_Task requirements_
Each line below should be written out again exactly.

(Beginning of Data segment)

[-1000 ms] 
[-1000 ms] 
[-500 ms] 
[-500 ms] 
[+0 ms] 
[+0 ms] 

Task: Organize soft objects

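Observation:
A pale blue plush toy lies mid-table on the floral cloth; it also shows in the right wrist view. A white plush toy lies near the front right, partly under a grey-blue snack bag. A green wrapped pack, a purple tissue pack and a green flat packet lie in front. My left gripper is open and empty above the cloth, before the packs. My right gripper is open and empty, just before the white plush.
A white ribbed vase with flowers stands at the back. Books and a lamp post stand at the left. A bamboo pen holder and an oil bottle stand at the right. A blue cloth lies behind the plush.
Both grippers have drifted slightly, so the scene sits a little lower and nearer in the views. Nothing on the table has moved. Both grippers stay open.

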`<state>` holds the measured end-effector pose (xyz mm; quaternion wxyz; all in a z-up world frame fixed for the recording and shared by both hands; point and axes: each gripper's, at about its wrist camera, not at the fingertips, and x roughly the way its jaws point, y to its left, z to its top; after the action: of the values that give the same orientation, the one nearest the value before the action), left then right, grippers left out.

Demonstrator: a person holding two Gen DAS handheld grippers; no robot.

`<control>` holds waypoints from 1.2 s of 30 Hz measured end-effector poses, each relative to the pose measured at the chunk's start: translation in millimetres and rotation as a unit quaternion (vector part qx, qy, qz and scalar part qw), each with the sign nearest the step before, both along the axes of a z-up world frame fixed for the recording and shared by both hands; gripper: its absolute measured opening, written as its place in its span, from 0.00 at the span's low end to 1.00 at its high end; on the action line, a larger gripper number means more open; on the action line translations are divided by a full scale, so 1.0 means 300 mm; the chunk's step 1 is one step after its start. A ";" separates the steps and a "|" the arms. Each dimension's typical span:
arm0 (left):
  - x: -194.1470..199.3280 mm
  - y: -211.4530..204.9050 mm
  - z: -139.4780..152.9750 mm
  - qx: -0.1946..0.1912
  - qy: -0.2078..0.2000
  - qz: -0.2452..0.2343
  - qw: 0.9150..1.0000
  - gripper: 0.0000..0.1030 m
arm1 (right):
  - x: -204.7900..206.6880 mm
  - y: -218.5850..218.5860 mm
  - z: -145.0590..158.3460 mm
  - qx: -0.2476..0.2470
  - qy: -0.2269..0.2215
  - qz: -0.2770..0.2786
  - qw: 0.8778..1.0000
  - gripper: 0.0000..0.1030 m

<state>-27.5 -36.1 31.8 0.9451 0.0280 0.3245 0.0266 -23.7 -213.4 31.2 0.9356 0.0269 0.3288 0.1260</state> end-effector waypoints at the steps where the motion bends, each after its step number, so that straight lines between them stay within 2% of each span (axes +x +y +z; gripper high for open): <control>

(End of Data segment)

_Response for this exercise_
[-1000 ms] 
[-1000 ms] 
[-500 ms] 
[-500 ms] 
[+0 ms] 
[+0 ms] 

Task: Organize soft objects

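Observation:
A pale blue plush toy lies mid-table on the floral cloth; it also shows in the right wrist view. A white plush toy lies near the front right, partly under a grey-blue snack bag. A green wrapped pack, a purple tissue pack and a green flat packet lie in front. My left gripper is open and empty above the cloth, before the packs. My right gripper is open and empty, just before the white plush.
A white ribbed vase with flowers stands at the back. Books and a lamp post stand at the left. A bamboo pen holder and an oil bottle stand at the right. A blue cloth lies behind the plush.
Both grippers have drifted slightly, so the scene sits a little lower and nearer in the views. Nothing on the table has moved. Both grippers stay open.
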
`<state>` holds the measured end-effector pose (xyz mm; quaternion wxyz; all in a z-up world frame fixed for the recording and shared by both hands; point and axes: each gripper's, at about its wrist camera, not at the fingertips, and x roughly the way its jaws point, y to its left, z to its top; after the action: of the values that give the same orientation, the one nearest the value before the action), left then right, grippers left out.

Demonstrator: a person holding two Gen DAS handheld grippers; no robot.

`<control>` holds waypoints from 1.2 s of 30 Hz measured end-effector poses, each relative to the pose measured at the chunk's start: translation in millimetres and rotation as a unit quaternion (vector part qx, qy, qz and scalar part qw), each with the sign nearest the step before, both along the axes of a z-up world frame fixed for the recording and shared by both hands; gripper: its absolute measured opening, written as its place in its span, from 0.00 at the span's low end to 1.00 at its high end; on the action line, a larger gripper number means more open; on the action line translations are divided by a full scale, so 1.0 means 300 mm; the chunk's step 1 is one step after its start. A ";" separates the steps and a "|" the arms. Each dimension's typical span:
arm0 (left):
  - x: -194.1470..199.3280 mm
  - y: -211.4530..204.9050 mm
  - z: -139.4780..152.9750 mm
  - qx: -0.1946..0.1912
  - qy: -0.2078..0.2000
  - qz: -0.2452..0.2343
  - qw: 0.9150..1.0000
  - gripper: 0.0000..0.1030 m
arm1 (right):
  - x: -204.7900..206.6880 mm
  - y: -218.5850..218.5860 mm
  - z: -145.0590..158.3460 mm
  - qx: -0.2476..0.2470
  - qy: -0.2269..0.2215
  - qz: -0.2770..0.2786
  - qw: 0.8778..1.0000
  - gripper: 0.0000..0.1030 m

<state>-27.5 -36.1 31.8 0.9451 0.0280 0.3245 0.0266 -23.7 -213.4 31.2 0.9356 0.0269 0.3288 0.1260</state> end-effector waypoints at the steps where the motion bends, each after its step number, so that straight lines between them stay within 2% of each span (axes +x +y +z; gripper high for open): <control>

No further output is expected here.